I am 43, married, stay at home wife, 2 small kids, working, earning about 500k in a senior corporate position.

1. net worth: I own real estate which passively produces 150k of income a year, its variability is i expect a worse but not catastrophic year as down to 120 from maybe higher expenses repairs or bad tenants etc). I made a gamble on bitcoin years ago and now have about a 3mm value. I also have another 700k of bonds and 700k of stocks in index funds. I have 1.8m in retirement accounts basically 80/20 stocks/bonds. So that's 120-150k of real estate income, and a 4.4mm taxable pool to access from until age 60, when i guess the retirement accounts open up.

2. budget: I live in a high but not highest cost urban environment. We pay 20k a kid in private school, 20k a kid in 529 contributions with goal to fully fund private university. high quality marketplace healthcare for family is like 30k a year, and maybe another 15k of out of pocket max expenses? our housing costs about 60k a year, so thats 185k a year basically out the door, sl lets say living expenses take is up to 240k a year, or 20k a month.

3. FI-ness: so lets say the 120k comes from real estate, and the other 120k comes from the 4.4mm taxable assets, that's about 120k right there, so technically, 4% rule applies, and the retirement accounts grow, but I estimated my taxes will be about 30-40k a year, so that needs to be grossed up to 240-280k a year of withdrawals / income needs.

I don't need you guys to tell me to sell bitcoin - i do not want to pay a seven figure tax bill on it just to rebalance into a stock fund.

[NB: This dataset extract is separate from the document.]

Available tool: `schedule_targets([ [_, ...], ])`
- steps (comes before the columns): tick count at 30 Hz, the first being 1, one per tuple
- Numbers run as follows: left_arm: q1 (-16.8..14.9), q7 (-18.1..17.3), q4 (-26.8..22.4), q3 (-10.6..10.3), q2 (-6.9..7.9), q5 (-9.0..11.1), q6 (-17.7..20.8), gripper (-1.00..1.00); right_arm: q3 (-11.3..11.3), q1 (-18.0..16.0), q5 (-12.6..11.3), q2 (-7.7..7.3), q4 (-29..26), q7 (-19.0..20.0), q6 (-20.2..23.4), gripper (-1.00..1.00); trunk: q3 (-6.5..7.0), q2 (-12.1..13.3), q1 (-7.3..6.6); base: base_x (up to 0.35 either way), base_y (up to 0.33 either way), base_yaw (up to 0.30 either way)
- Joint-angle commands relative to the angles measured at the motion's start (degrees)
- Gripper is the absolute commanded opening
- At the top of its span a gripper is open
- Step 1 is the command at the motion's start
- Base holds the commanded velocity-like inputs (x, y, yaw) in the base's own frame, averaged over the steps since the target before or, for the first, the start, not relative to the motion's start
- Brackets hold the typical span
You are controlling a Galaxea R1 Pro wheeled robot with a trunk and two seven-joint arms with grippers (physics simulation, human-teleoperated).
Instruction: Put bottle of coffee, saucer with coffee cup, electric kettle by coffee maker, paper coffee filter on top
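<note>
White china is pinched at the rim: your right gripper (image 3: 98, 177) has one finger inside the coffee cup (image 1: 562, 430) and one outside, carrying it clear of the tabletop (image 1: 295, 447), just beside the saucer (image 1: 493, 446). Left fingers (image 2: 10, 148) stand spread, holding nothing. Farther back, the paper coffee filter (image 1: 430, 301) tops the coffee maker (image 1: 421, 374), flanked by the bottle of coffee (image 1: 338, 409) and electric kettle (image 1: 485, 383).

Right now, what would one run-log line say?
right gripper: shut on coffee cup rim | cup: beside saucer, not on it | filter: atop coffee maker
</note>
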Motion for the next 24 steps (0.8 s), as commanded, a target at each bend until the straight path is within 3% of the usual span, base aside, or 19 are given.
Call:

I have sold covered call options against 2/3 of that bitcoin exposure, that generates about a year's worth of living expenses, but caps bitcoin returns at about another 50% from here, so I am at least risk managing that situation.

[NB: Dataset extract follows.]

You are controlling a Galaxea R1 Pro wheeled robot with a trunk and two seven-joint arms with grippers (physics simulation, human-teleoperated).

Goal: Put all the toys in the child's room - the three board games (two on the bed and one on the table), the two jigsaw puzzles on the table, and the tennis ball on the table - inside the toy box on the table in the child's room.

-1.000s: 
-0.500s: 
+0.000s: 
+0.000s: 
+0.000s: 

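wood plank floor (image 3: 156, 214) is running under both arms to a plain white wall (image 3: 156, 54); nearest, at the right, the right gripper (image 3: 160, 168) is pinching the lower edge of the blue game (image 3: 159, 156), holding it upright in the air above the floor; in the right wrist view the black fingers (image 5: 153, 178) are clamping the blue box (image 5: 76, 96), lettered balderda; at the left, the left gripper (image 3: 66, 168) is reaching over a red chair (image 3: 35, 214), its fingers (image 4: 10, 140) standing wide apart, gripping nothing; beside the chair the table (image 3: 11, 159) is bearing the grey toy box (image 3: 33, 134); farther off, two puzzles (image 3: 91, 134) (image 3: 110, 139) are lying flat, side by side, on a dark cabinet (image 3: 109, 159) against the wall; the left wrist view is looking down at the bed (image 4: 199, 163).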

I also have expected healthcare needs, like personal immune issues, and some ongoing healthcare my children need, that will definitely exceed any expected deductible. We also expect to probably need to (or intend to) help financially my in laws and my parents, as we both come from humble means and our respective sets pf parents unfortunately do not have nest eggs.

I am definitely experiencing "one more year" (or 3 more specifically) because in that time, I definitely can rebalance bitcoin on the margins, have 1-3 more years of expenses paid for such that i continue substantial saving and reinvesting, and can keep padding those tax deferred accounts, and my estimate, is that in 1 year, I'll secure that marginal buffer meaningfully, and after 3 years I will be able to meaningful impact either more rebalancing out of bitcoin, or simply contribute more to traditional non bitcoin investments.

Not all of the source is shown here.